The club, which identifies itself as “an after-school program that promotes self-directed education by supporting the intellectual and creative interests of students,” was initially proposed by a parent at the school. Its parent organization, the Satanic Temple, intends for the program to be available to children as young as 5.
At the Tuesday night board meeting, comments were allowed prior to the final vote. Parent Laura Vangeli, who was troubled by the club, said, “There is a lot of evil already in this world, so to allow it to come into our school and our community is not OK.”
Another parent, Maddie Snelbaker, told the board, “Satan is a liar and Satan will show himself as light when in fact he’s not light.”
Lucien Greaves, the co-founder of the Satanic Temple, said Tuesday, “The school board does not have the authority to decide which religious organizations they prefer holding after school clubs and which one they don’t,” and stressed the club doesn’t support worshiping Satan or any religion.
The organization has become a quasi-troll group as it has attempted to found chapters of the After School Satan club at elementary schools across the country in recent years. Earlier this year, Jane Addams Elementary in Moline, Illinois, was brought into the spotlight after it opened a chapter of the organization in February. In 2016, a chapter was opened at Point Defiance Elementary School in Tacoma, Washington, and it began to hold meetings.

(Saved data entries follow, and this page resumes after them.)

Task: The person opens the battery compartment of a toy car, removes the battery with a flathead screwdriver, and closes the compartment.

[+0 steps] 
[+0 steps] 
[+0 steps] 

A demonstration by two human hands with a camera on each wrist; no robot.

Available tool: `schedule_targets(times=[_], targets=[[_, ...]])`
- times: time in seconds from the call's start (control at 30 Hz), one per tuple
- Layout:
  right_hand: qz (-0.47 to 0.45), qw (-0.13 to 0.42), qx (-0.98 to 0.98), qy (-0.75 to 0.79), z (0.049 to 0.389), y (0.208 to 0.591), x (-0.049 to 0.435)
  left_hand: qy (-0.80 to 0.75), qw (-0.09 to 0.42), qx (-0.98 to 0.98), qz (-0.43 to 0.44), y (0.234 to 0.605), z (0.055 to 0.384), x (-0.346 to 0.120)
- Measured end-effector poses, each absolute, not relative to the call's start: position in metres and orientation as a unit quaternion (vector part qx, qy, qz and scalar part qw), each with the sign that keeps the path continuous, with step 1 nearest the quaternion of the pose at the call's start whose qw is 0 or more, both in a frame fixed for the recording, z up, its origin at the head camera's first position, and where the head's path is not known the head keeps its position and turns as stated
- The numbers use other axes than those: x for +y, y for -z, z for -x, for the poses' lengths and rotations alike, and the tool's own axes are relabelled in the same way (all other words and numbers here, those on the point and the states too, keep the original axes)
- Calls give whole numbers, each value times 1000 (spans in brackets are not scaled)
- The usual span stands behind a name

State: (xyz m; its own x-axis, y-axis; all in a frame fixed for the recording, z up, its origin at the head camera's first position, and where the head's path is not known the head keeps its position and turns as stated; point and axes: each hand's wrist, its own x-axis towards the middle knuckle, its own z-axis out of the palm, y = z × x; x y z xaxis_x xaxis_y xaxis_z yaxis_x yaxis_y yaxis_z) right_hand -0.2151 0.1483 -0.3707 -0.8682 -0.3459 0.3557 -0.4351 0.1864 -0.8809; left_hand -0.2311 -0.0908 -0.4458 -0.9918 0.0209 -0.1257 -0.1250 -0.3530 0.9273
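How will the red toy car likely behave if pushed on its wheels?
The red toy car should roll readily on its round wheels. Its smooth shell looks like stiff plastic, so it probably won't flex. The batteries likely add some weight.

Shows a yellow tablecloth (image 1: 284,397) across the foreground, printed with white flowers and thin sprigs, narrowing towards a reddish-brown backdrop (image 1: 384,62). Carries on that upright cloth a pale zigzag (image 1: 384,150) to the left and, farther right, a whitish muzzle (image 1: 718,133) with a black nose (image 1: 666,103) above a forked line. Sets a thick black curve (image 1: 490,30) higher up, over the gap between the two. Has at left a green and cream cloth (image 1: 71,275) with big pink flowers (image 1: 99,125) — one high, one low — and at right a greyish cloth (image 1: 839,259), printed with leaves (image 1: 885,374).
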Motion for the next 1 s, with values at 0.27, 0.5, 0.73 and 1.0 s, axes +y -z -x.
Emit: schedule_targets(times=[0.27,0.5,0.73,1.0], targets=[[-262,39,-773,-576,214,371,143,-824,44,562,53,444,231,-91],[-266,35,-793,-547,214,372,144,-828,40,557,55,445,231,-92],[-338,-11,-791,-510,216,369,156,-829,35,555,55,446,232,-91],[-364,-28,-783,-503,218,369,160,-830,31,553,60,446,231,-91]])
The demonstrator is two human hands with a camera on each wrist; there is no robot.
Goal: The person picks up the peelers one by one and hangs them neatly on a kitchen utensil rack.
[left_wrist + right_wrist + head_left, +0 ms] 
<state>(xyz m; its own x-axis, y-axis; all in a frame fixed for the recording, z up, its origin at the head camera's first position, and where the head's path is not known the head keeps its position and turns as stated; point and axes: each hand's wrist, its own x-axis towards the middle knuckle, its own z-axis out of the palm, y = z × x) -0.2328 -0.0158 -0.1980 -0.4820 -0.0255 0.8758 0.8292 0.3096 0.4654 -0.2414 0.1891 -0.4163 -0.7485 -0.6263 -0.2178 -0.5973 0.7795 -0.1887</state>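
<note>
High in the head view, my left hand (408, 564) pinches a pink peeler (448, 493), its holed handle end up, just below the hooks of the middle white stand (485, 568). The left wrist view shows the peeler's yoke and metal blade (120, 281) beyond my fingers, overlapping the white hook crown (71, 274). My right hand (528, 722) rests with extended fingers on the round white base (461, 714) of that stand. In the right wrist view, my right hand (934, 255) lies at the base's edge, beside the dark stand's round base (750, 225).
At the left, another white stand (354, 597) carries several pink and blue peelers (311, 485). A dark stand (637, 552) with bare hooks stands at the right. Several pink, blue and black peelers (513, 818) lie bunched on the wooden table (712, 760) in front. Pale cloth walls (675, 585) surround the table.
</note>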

The Satanic Temple’s goal with its after-school programs is to counter Christian groups in schools, according to co-founder Greaves. In 2016, Greaves told EdWeek that Christian organizations “teach kids about the horrors of everlasting torture as the wages of sin and those other counterproductive superstitious messages. We feel that the presence of civic-minded, pro-social, productive Satanists presenting a different curriculum sends a clear message that there’s differences of religious opinion, and the school isn’t necessarily endorsing one over the other.” The Satanic Temple cites a 2001 Supreme Court decision as its authorization to form school groups, as the Court ruled that when a school allows any group, secular or religious, to use school property after school, it must allow all groups to have the same access.
When the Satan clubs first began to surface in 2016, Greaves told the Washingtonian, “If you’ve established a public forum, legally there’s nothing you can do to keep the Satanic Temple out. Like when we applied to give an invocation at a city council meeting that’s usually opened with a prayer. Or when we offered a monument to go next to a Ten Commandments monument in Oklahoma.” Through an antagonistic approach, including letters and attendance at school board meetings, the satanic organization claims to defend religious freedoms protected by the Constitution and specifically seeks to counter the evangelical Good News Club, a student group run by the Child Evangelism Fellowship.
While the Satanic Temple may seek to form clubs in elementary schools nationwide, its efforts have by and large proven unsuccessful thus far. On Tuesday evening, the Northern York County School Board members voted down the approval of the program. The chapter at Port Defiance Elementary School closed soon after it opened in 2016 due to low turnout and inadequate resources. Another proposed chapter was soundly shut down in 2016 at a Florida elementary school after the superintendent noted there was virtually zero interest from students.